He took a rush as he went by and lit it on the candle.
“Where are we going?” she asked.
“It’s a secret,” he muttered. Once he had the door closed behind them he pointed at a barrel and commanded, “Sit down.”
“What do you want in here?” she asked.
“I want you to sit! Don’t make me repeat myself again!”
She sat, and he lit the little lamp and blew out the burning rush. He watched the smoke curl up from his hand for a moment before speaking. Now that he had her here, he did not know what to say.
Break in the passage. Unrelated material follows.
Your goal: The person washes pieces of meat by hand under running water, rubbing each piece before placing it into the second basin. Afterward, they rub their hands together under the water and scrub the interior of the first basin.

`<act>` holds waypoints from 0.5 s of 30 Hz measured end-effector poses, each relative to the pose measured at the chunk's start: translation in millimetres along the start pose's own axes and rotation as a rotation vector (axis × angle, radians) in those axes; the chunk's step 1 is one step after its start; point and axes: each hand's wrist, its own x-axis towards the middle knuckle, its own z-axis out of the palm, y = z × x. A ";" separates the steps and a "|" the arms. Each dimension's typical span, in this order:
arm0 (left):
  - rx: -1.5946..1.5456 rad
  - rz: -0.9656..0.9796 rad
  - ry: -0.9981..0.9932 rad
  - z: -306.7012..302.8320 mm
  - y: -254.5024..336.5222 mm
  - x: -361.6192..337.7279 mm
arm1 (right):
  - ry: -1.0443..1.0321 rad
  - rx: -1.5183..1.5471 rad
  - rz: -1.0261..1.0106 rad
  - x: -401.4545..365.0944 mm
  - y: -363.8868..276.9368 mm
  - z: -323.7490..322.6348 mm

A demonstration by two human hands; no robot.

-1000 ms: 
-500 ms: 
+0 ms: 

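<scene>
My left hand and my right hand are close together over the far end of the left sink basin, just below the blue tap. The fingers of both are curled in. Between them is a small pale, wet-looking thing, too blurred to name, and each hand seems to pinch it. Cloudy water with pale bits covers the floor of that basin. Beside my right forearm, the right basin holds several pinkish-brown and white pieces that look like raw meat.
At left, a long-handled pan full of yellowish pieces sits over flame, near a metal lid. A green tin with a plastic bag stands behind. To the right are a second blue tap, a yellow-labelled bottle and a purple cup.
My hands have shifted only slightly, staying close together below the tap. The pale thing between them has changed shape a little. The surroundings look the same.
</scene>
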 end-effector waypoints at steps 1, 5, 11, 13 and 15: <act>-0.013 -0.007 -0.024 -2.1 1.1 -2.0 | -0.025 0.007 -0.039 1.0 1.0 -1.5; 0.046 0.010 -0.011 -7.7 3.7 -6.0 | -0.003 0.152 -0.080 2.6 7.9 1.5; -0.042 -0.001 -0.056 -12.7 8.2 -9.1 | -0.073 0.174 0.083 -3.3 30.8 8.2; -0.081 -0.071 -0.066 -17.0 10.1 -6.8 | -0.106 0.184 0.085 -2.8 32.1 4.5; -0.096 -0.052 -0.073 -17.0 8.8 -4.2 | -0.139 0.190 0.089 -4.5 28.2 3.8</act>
“I have been meaning to speak to you for some time,” he began. “My grandson has told me a few things about the way you treat his father, and—”
“Oh!” she laughed. “I like that! What a man he is! He gets his five-year-old son and his fifty-year-old father to fight his battles for him!”
He abruptly silenced her laughter with a slap that stung his own palm and nearly knocked her from her perch.
She gaped at him for a moment with her hand upon her cheek, and then her eyes narrowed and she hissed, “How dare you?”
“It is something Sigefrith should have done long ago!”
“It is as I said! He’s not man enough to fight his own battles!”
Leofric slapped her again, though less brutally. He had forgotten just how hard he could hit a woman. It had been so long, and it was so difficult to temper his strength when he was drunk.
“At least he has the sense to send a real man to do it for him,” she sneered.
She was still holding her cheek, so he smacked the other with the back of his hand.
“Go ahead and do it!” she panted. “Beat me black and blue like you do your own wife! Perhaps that will make a real man out of Sigefrith after all! Perhaps he’ll be man enough to slay the man who brutalized his wife! Or not!”
“Bitch!” he snarled.
He took her by the shoulders and shoved her against the wall. She fell from her barrel, but he grabbed her arms again before she had quite risen, and he slammed her back against the wall again. At last she looked reasonably frightened.
“Bitch!” he hissed. “Do you think I don’t know how to hurt a woman so it won’t show? You would wear bruises like a medal! I shan’t give you the satisfaction! Now listen here. You don’t know what a real man is. You—”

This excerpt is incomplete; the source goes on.